So there you have it. Check in next week for another session of university humour ;)

Wednesday, November 16

Funny Comic & An Update

Update on School: What I have left...
  • 7 days of classes left
  • 29 total days left until I am 100% done my last semester of undergrad
History 2237 (Intellectual European History): 1 final exam
Anthropology 2270 (Ancient Egypt): 2 in class discussions; 1 term paper; 1 final exam
English 4440 (Pre-Raphaelite): 1 journal entry; read 1 novel; 1 term paper; 1 final exam
Anthropology 1105 (Ancient Peoples & Places): 1 term paper; 1 final exam
History 2207 (History of Western Sexualities): 1 quiz; 1 final exam

Personal Update:
  • For those who don't have Facebook or Twitter... I found my wedding dress!!! Eeee!!! No, I wont post pictures of it yet. However, I'll post some in August after Chris & I are married ;)

Wednesday, November 9

8 Days of Classes Left!!!!!!

Hello all!

It's been a while since I've done an update, so I thought I'd do one today!  Okay, so I looked at my calendar, and yes, I only have 8 days of undergraduate classes left! OMG! My last day of classes is December 8th.  I can't believe it's almost here! I've been so busy this semester that I didn't realize how quickly everything was flying by! I will probably sob like a baby on that last day, LOL.
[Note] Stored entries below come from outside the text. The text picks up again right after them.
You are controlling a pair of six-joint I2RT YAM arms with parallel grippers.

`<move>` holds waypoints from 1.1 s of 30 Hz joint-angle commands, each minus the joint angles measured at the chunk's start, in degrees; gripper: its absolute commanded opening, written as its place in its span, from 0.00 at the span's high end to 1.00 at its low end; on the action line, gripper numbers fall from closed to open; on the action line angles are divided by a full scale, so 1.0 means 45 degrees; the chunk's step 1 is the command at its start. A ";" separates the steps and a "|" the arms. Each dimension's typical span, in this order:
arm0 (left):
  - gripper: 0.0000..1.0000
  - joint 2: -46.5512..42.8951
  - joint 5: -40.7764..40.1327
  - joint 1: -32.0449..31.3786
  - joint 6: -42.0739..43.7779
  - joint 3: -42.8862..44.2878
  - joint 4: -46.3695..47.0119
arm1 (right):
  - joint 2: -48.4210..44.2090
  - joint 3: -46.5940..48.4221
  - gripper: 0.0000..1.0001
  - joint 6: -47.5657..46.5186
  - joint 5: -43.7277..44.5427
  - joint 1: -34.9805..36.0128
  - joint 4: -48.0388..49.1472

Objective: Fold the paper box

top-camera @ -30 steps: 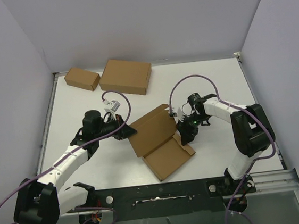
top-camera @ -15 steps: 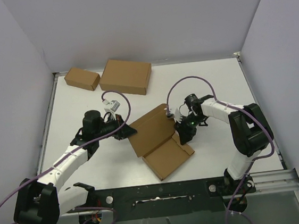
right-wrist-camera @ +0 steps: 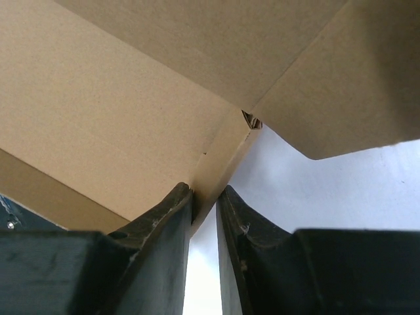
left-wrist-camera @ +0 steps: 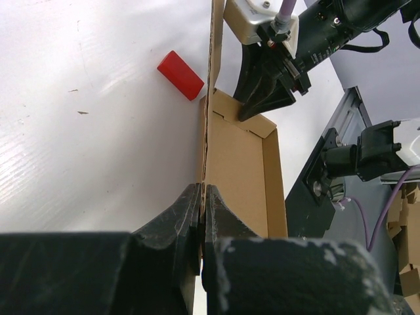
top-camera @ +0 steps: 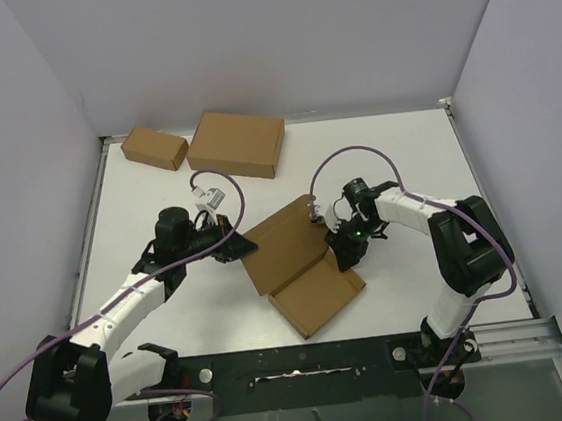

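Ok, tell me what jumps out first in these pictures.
The half-open paper box sits in the middle with its lid raised. The left gripper is clamped on the lid's edge and the right gripper pinches a side wall. Behind, at the far left, sit a small closed box and a larger closed box; the left wrist view also shows a red block beside the lid.

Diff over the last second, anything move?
The right end effector edged slightly left, closer in on the side wall of the paper box. The left end effector stays clamped on the lid edge; the paper box, large box and small box kept their places.
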 commanded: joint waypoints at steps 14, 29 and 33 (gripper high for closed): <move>1.00 -0.0418 -0.0143 -0.0014 -0.0247 0.0205 0.1209 | -0.1043 -0.0629 0.93 0.0247 0.4102 0.0602 0.1625; 1.00 -0.0456 -0.0184 -0.0017 -0.0368 0.0141 0.1267 | -0.0948 -0.0884 1.00 0.0978 0.6588 0.1185 0.2715; 1.00 -0.0390 -0.0187 -0.0014 -0.0353 0.0157 0.1266 | -0.1034 -0.0902 1.00 0.0719 0.7008 0.1249 0.2675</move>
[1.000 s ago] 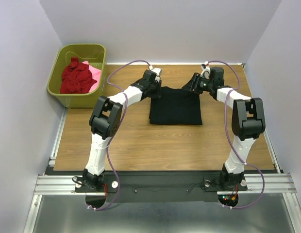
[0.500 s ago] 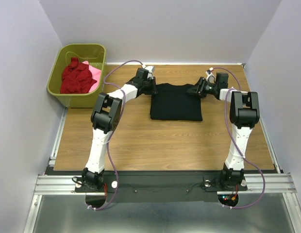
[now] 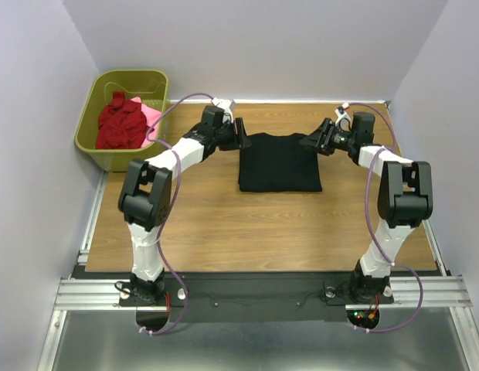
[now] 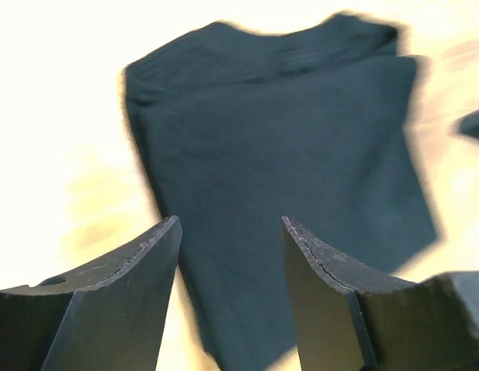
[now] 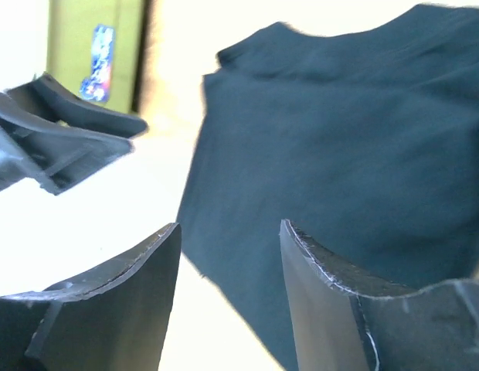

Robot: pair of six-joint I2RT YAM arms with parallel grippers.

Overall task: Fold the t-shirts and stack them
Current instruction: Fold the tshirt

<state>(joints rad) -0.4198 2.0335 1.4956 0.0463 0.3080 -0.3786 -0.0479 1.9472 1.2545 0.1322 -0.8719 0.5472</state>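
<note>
Folded black t-shirt (image 3: 280,162) lies flat at the far centre of the table (image 3: 224,224), near-square, collar towards the far edge. Left hand (image 4: 230,220) and right hand (image 5: 229,226) flank its far corners, fingers apart and holding nothing. The olive-green basket (image 3: 86,116) at far left holds a dark red shirt (image 3: 120,125) and a pink shirt (image 3: 151,116).

The left arm (image 3: 151,202) and right arm (image 3: 398,193) look alike, with smooth white links joined by chunky black motor housings. A thin purple cable (image 3: 185,96) runs in loose loops along each one. Small red and green lights (image 3: 360,314) glow at the foot of the right arm. The left tool (image 4: 230,224) and right tool (image 5: 228,226) each have two matte, dark grey fingers (image 4: 108,309) with scuffed, chipped inner edges.
</note>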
Anyway, I also have my final exam schedule. I have one exam December 12th, two on December 13th, one on December 14th, and my last on December 15th. Yep, 5 exams in 4 days. I'm going to be a bit stressed that week, I think ;)

Alright, so below are my classes and the assignments/exams I have left in them!


·         History 2237 (Intellectual European History):

o   1  book review

o   1 final exam

·         Anthropology 2270 (Ancient Egypt):

o   2 in class discussions

o   1 summary

o   1 term paper

o   1 final exam

·         English 4440 (Pre-Raphaelite):

o   3 journal entries

o   1 novel (read)

o   1 term paper

o   1 final exam

·         Anthropology 1105 (Ancient Peoples & Places):

o   1 term paper

o   1 final exam

·         History 2207 (History of Western Sexualities):

o   1 novel (read)

o   1 book review

o   1 test

o   1 final

So there you have it! I still have a few odd readings here and there, but I didn't put those down. This is just the big stuff I have left to do.  Eeeee! I can't believe I'm nearly done!

Friday, November 4

University Humour

Okay, so if you follow me on Facebook you're probably aware of my recent "university humour" posts. This is where I post funny things I overheard that day, or weird thoughts of mine during school. Well, they've been quite popular on Facebook, so I've decided to make them a weekly blog post. What do you think?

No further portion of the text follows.